Vladimir Aleksandrovich Pisarsky (; born 27 February 1996) is a Ukrainian-born Russian football player, who plays as a centre-forward for Russian Premier League side Krylia Sovetov Samara. He was known as Vladimir Aleksandrovich Sychevoy (; ) until December 2022.

Club career
He made his debut in the Russian Football National League for FC Irtysh Omsk on 13 October 2020 in a game against FC Akron Tolyatti.

Sychevoy made his Russian Premier League debut for FC Orenburg on 16 July 2022 against PFC Krylia Sovetov Samara. In his second RPL game a week later against FC Ural Yekaterinburg, he came on as a substitute at half-time and scored a hat-trick in a 3–0 victory. On 13 November 2022, Sychevoy scored his second RPL hat-trick in a 5–1 victory over FC Krasnodar and went into the 3.5-months-long league winter break on top of goalscoring table, tied with Quincy Promes at 14 goals.
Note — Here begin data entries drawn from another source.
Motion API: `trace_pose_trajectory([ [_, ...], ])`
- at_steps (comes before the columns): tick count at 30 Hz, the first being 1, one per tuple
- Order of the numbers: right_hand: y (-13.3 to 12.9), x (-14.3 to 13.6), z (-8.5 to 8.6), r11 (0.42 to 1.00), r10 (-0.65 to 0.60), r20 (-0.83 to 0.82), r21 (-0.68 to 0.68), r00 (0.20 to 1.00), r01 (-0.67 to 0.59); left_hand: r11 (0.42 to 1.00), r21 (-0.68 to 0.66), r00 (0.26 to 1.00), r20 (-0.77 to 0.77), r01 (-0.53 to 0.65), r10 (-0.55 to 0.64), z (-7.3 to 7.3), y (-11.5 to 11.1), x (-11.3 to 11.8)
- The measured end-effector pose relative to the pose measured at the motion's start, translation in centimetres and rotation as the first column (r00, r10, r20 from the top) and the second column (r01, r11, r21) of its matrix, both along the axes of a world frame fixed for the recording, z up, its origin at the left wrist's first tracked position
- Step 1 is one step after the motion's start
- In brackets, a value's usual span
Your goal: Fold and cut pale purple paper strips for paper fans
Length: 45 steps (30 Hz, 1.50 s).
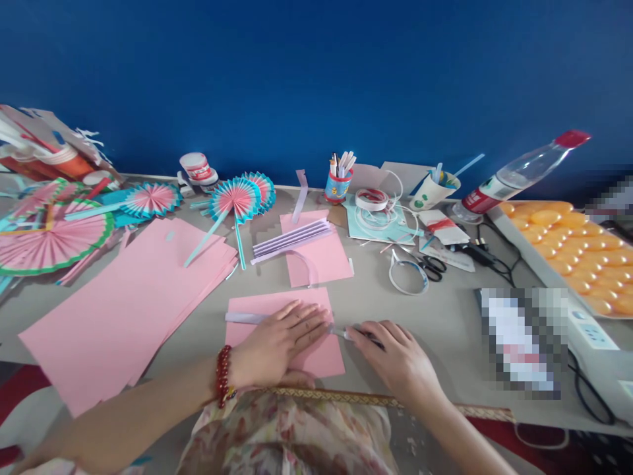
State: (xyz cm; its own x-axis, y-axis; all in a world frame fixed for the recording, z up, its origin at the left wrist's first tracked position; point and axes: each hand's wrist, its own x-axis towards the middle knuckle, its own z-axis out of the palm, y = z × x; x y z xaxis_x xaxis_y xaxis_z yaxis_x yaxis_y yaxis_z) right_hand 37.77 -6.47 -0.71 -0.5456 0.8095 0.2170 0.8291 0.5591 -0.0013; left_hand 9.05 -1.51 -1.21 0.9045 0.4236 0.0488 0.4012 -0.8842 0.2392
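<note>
A pink sheet of paper (316, 359) lies at the front of the table with a pale lilac paper strip (242, 318) across it. My left hand (281, 343) rests flat on both, fingers stretched to the right, hiding the strip's middle. Just right of those fingertips, my right hand (395, 356) is closed around a utility knife (341, 333), its pale tip pointing left over the sheet's right edge. Most of the knife's handle is covered by my fingers. Behind, a pleated lilac paper piece (291, 240) sits on another pink sheet (331, 257).
Stacked pink sheets (119, 297) and paper fans (235, 198) occupy the left. Along the back stand a pen cup (339, 185) and a tilted bottle (514, 181). Scissors (432, 266), a tape roll (408, 280), a phone-like blurred object (519, 343) and a power strip (591, 330) lie rightward.
</note>
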Motion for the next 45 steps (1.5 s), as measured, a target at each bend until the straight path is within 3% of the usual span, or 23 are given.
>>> trace_pose_trajectory([
  [29,-0.1,1.2,1.0,0.986,0.055,-0.132,-0.147,0.99,-0.074,1.0,-0.025,0.999,0.051,-0.002,0.004,0.0,0.1,-0.1],
  [45,0.1,0.9,0.7,0.991,-0.001,-0.135,-0.133,0.991,-0.018,0.999,-0.032,1.0,0.022,-0.01,0.011,-0.2,0.0,0.0],
])
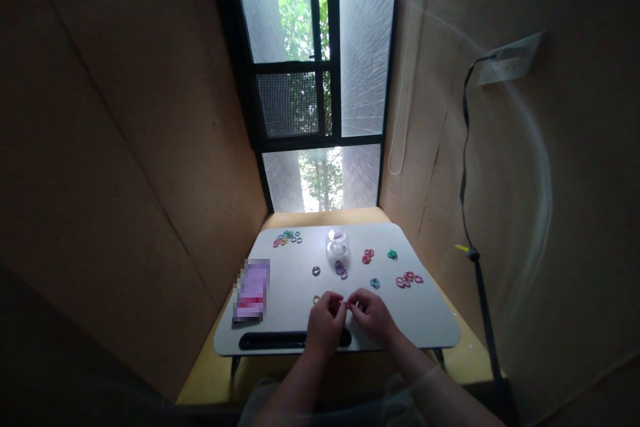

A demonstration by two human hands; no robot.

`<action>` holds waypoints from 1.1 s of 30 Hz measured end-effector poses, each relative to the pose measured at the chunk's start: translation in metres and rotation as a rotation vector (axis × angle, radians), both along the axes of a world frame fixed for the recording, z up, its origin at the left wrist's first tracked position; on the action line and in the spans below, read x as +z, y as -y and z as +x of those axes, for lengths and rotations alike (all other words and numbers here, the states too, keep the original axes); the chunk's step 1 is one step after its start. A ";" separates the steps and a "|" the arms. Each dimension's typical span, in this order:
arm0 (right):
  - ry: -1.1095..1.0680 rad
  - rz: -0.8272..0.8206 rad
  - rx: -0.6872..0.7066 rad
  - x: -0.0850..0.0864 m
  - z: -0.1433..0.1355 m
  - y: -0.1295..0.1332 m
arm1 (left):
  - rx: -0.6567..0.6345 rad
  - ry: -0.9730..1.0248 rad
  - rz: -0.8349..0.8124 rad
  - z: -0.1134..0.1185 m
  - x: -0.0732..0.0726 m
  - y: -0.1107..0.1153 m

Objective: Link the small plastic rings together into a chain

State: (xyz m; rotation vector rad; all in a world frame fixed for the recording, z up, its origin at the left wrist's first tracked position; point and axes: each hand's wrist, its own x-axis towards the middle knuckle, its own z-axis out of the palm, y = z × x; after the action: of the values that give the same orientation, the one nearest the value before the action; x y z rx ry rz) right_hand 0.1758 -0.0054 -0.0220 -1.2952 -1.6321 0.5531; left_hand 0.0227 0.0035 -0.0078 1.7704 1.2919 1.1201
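Note:
My left hand (327, 320) and my right hand (370, 313) meet over the front of the white lap table (290, 287). Their fingertips pinch a small reddish band (347, 305), mostly hidden by the fingers; it looks like a hair tie. A yellow hair tie (317, 299) lies just beyond my left hand. Farther off are a dark hair tie (316, 271) and a purple cluster (341, 269). To the right lie blue hair ties (375, 283), red ones (368, 256), green ones (393, 254) and a pinkish-red group (409, 279).
A clear round container (338, 245) stands at the table's back middle. Mixed coloured hair ties (287, 238) lie back left. A blurred-out purple item (253, 289) rests on the left side. The black slot (270, 341) runs along the front edge. A cable (464, 167) hangs at right.

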 end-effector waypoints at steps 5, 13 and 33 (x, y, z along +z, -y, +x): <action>-0.032 -0.015 0.034 -0.002 -0.001 -0.001 | -0.054 0.052 -0.098 0.000 -0.003 -0.002; -0.101 -0.014 0.060 -0.002 -0.002 0.000 | -0.116 0.108 -0.082 0.000 -0.001 -0.002; 0.026 0.044 -0.033 0.000 -0.003 0.004 | -0.096 0.030 0.033 -0.003 -0.004 0.000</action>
State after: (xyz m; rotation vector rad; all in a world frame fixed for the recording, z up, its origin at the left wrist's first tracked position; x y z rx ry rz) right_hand 0.1730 -0.0097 -0.0219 -1.2993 -1.6324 0.4794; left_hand 0.0199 0.0039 -0.0116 1.8131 1.1635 1.1162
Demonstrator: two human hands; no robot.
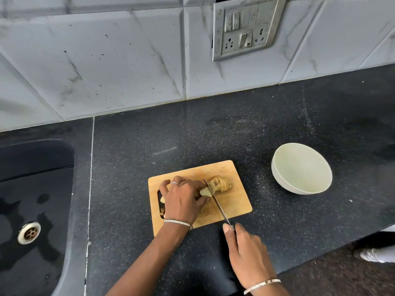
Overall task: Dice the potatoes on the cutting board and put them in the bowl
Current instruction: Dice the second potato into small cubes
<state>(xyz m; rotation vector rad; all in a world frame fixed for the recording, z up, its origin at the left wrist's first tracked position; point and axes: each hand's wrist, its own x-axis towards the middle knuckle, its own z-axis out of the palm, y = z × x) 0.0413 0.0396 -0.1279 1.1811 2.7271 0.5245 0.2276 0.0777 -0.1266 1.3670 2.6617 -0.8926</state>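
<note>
Slicing, head view: my left hand [183, 199] presses curled fingers over the potato [218, 185] on the cutting board [237, 201], centre frame. My right hand [245, 251], lower centre, is clenched round the knife [217, 202] handle, blade in the potato. Slices only, no dice that I can see. Bowl [301, 168], right, looks empty; most work remains.

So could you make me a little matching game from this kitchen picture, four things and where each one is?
Things:
1. bowl
2. knife
3. sink
4. socket

Places:
A. on the wall
B. far left, set into the counter
C. in the right hand, blade across the potato
D. on the counter, right of the board

Pairs: 1-D, 2-C, 3-B, 4-A
</note>
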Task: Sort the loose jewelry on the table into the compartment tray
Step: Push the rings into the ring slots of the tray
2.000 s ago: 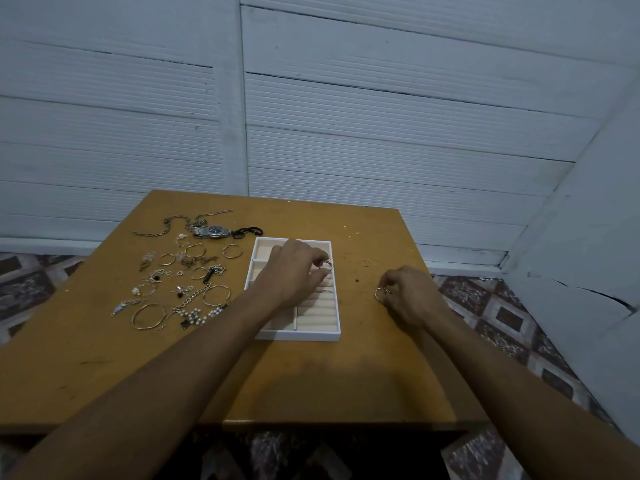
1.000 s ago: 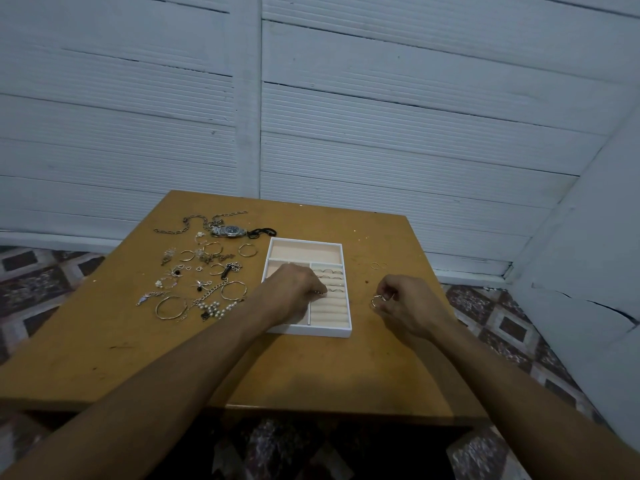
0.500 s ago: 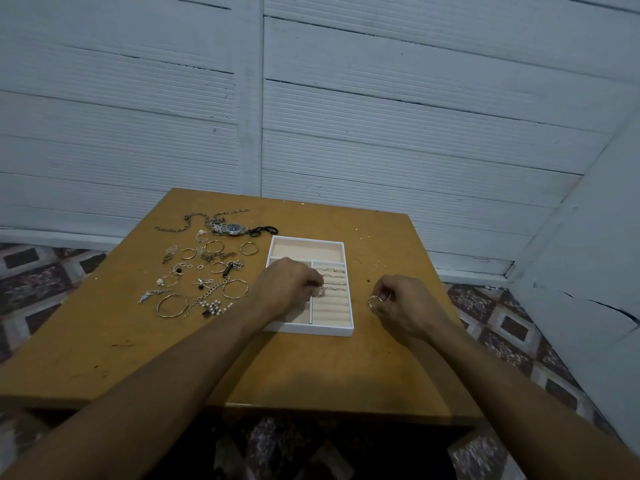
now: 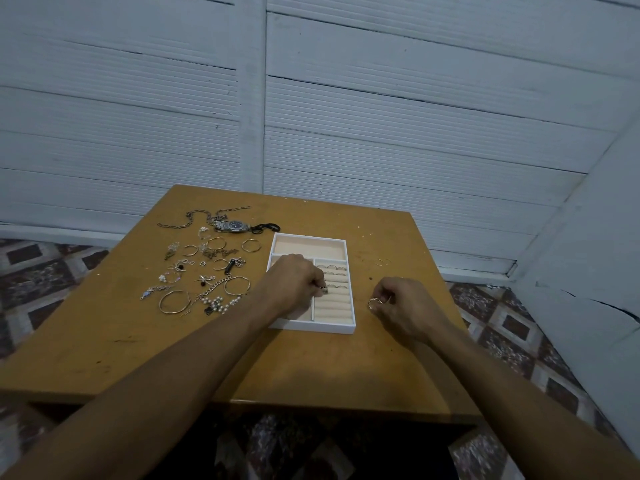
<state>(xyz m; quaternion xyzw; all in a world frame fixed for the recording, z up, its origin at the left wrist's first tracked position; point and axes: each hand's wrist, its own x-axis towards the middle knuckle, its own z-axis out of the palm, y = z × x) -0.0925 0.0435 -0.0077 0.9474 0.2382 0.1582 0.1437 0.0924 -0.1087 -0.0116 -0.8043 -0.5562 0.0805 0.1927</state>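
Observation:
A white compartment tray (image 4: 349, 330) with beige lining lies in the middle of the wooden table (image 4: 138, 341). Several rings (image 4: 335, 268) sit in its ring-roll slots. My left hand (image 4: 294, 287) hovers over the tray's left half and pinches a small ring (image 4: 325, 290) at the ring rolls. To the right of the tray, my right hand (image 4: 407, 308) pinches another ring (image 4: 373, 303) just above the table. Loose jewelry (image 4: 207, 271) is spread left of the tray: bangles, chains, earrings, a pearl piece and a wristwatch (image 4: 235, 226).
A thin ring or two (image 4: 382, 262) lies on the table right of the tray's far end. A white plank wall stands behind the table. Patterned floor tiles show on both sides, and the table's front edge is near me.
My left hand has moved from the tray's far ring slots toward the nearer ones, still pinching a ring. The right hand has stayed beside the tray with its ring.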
On 25 December 2022, Sychevoy signed a 3.5-year contract with PFC Krylia Sovetov Samara, also changing his last name to Pisarsky.

International career
Sychevoy was called up to the Russia national football team for the first time in November 2022 for friendly games against Tajikistan and Uzbekistan. He made his debut against Tajikistan on 17 November 2022.

Personal life
He acquired citizenship of Russia in 2014 after the annexation of Crimea from Ukraine.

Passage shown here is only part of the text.